Aufpflanzen bedeutet das Befestigen einer Stichwaffe an einer Schusswaffe mit langem Lauf (Gewehr). Damit hat man eine zweite Angriffs- beziehungsweise Verteidigungswaffe. Im Nahkampf ist es damit möglich, das Gewehr als Stich- oder Stoßwaffe zu verwenden. Diese Waffenform gibt es seit den Vorderladergewehren (Spundbajonett) und wird bis zu den heutigen, modernen Gewehren (M-9) fortgesetzt.
Als Bajonettarm wird ein an manchen Bajonetten angebrachtes Metallstück zwischen der Klinge und der Tülle bzw. sonstigen Befestigung bezeichnet.
Befestigung
Das Bajonett wird an der Waffe an der sogenannten Aufpflanzvorrichtung angebracht (auch Bajonetthalter oder Bajonetthaft genannt). Es ist das Bauteil an der Waffe, auf den das Bajonett aufgeschoben und arretiert wird.
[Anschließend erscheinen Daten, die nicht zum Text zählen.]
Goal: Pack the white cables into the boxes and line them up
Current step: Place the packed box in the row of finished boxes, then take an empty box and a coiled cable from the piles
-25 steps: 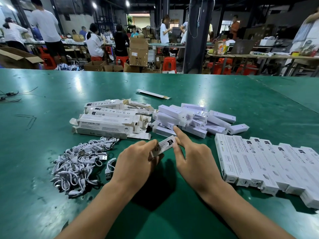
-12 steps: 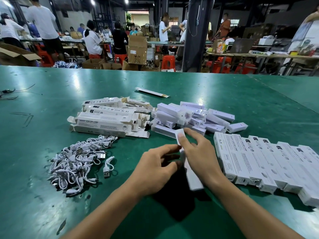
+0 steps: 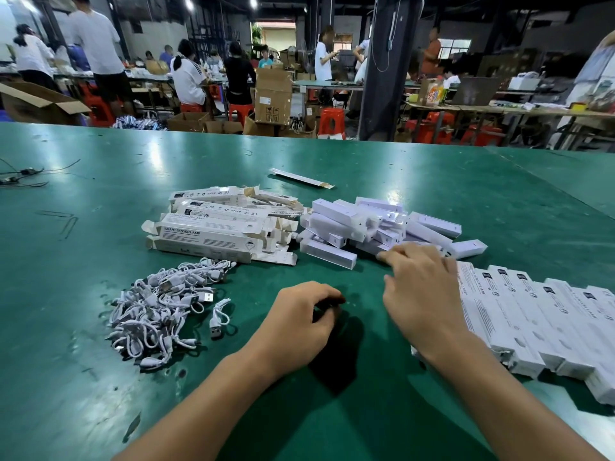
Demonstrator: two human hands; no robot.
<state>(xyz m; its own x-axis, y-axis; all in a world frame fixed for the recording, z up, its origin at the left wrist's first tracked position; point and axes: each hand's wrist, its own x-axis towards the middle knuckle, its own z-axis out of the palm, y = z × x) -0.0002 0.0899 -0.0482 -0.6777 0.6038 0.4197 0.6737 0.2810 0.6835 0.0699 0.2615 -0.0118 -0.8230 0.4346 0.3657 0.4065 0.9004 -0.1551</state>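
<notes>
1. Left fingers (image 3: 317, 292) curl loosely, with nothing seen in them. The left hand (image 3: 296, 322) rests on the table (image 3: 100, 377).
2. Right fingers (image 3: 407, 253) lie straight and close together. The right hand (image 3: 424, 294) lies flat over the left end of the row (image 3: 532, 324).
3. The row is packed boxes laid side by side. At least seven show, and it runs off frame on the right. The print is too small to read.
4. One loose cable (image 3: 218, 319) lies just beside the heap (image 3: 159, 311), which is too tangled to count.
5. Open boxes (image 3: 213, 229) are stacked, about six or more, reading "SMART SENSOR LAMP", "RoHS", and CE.
6. White bars (image 3: 359, 224) are piled past the right fingertips, a dozen or so.
7. One flat box (image 3: 299, 177) lies farthest.
</notes>
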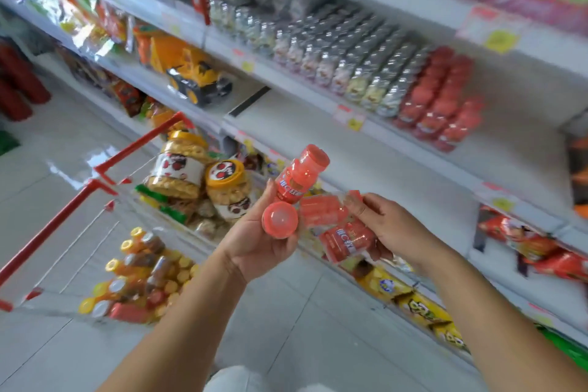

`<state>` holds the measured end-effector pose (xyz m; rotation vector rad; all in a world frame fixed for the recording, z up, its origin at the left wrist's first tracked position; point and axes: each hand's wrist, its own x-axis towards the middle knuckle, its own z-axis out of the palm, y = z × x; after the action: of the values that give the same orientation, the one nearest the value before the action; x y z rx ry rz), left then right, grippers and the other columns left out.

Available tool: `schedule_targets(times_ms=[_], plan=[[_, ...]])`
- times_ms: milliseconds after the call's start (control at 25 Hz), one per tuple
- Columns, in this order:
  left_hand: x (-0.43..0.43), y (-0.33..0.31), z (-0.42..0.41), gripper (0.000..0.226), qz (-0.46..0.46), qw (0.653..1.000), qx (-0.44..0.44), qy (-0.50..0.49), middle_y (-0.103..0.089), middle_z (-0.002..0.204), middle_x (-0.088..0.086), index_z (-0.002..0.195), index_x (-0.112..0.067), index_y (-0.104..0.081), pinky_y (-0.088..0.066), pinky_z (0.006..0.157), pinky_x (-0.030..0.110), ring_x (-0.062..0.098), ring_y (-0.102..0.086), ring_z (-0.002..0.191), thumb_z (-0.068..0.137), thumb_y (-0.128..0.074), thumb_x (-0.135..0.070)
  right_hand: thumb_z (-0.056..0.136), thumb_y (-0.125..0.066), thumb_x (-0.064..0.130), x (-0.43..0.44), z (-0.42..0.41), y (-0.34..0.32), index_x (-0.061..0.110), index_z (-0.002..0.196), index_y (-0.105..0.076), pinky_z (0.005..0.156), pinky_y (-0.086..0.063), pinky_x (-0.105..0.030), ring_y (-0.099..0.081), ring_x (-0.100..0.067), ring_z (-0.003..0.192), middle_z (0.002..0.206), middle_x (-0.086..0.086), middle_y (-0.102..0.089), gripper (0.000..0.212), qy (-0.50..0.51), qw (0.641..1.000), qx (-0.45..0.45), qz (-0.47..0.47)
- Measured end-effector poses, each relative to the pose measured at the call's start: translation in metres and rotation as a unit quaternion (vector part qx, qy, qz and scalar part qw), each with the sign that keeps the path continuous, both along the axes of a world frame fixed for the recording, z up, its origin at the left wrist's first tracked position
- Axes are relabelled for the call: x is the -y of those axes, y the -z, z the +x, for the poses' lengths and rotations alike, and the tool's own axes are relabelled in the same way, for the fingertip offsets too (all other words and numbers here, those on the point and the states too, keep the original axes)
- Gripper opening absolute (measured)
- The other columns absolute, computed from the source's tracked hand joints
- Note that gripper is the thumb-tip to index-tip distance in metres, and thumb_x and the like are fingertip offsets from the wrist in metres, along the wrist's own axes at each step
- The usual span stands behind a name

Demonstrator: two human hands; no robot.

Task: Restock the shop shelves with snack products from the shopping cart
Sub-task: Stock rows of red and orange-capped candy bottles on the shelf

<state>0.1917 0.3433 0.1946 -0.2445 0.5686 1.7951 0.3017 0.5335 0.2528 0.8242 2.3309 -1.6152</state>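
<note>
— What are my hands holding?
— My left hand (254, 245) curls round two red bottles (297, 180). My right hand (389, 227) pinches a clear-wrapped red bottle pack (345, 240), blurred, perhaps two bottles, between shopping cart (47, 232) and shelf (318, 124).

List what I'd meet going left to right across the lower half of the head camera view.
Cart's red handle → biscuit jars → left hand holding red bottles → right hand holding wrapped bottles → red snack packets.
</note>
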Motion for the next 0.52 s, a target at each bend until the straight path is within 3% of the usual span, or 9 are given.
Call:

Die Aufpflanzvorrichtung kann schienen-, bolzen- oder stabförmig sein.
Der Bajonetthalter ist eine Profilschiene, die unter einem Gewehrlauf angebracht ist und zur Befestigung des sogenannten Kastenbajonetts dient. An älteren Gewehrmodellen ist diese Schiene seitlich am Gewehr angebracht und dient zur Befestigung des Aufsteckdorns bei Dornbajonetten.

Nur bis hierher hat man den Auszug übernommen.